* _The task_:
Once you reach the line that holds "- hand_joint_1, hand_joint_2" in the listing below, output it and every line after it through the line that holds "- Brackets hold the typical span", word for word.
------------------------
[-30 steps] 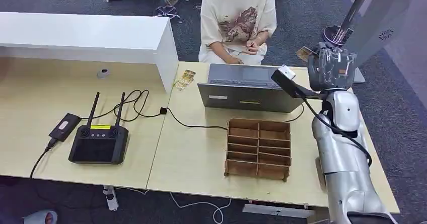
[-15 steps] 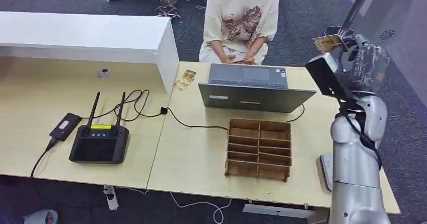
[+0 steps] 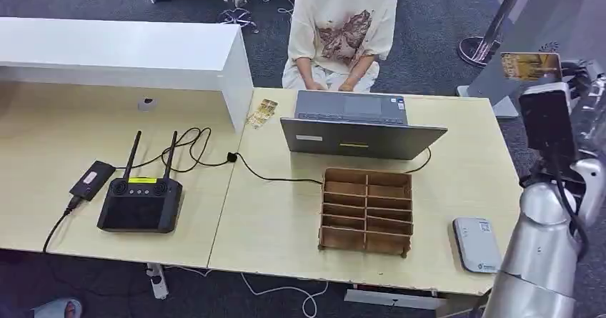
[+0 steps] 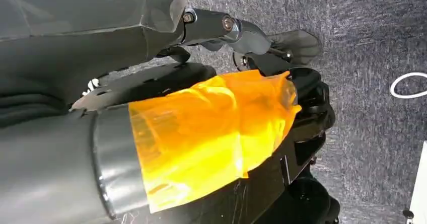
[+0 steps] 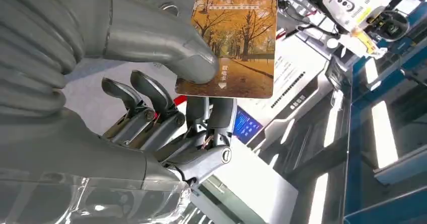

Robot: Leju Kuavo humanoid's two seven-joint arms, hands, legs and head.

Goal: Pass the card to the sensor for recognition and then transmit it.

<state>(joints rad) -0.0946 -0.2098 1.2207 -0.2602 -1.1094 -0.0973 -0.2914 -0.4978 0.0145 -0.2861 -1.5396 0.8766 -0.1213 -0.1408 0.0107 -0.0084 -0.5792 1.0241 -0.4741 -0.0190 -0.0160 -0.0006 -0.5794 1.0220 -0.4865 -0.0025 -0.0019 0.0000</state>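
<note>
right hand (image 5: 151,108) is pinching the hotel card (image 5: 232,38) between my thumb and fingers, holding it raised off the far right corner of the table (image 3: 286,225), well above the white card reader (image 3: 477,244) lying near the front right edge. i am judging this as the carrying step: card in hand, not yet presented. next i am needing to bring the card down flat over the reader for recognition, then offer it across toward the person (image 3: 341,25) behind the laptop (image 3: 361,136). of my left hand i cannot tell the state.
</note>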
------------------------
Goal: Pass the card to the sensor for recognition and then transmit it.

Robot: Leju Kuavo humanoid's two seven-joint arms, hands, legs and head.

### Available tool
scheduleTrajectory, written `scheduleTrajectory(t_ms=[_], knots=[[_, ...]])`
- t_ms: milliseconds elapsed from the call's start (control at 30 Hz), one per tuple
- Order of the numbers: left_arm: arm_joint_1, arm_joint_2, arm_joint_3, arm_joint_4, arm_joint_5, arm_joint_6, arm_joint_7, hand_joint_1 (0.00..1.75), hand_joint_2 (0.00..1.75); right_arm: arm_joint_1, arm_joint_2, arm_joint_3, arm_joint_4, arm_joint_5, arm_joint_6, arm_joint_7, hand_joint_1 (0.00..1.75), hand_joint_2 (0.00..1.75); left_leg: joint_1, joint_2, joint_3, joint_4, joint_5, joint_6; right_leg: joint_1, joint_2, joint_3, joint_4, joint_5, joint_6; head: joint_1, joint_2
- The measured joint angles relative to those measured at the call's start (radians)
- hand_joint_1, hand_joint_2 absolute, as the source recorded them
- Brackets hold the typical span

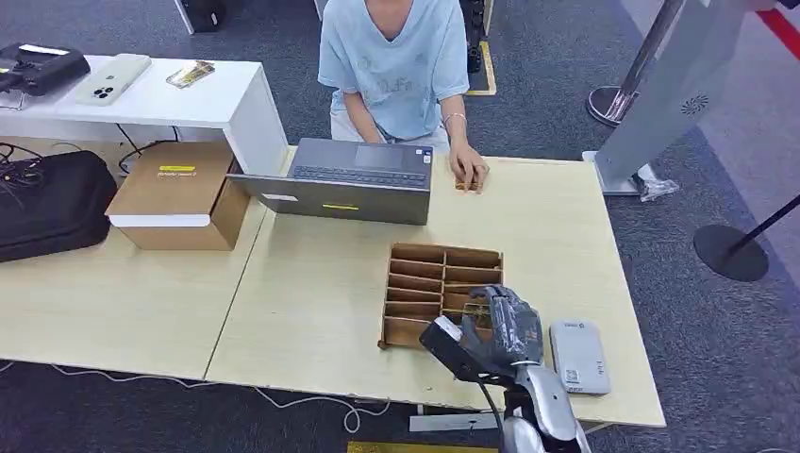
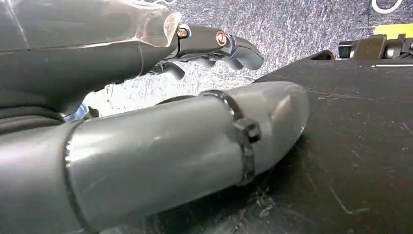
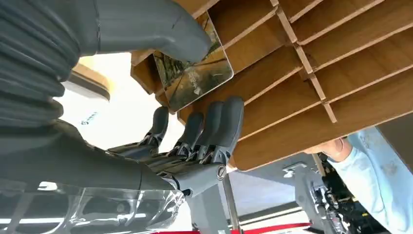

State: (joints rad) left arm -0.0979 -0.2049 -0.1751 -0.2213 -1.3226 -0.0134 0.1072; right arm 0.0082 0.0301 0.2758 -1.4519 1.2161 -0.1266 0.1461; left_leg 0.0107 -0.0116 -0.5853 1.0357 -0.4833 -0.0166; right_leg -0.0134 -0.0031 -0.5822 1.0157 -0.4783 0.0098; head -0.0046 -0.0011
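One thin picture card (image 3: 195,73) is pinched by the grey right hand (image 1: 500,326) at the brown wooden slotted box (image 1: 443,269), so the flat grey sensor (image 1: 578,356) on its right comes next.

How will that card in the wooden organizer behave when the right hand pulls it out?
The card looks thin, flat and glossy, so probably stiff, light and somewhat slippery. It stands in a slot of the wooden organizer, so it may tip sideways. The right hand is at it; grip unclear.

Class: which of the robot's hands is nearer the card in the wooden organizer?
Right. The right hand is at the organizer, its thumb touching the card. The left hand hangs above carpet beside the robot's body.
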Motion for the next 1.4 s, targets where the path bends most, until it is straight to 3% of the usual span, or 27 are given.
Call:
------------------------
* _Response to the exercise_:
- hand_joint_1, hand_joint_2 absolute, as the source recorded them
- Brackets hold the typical span

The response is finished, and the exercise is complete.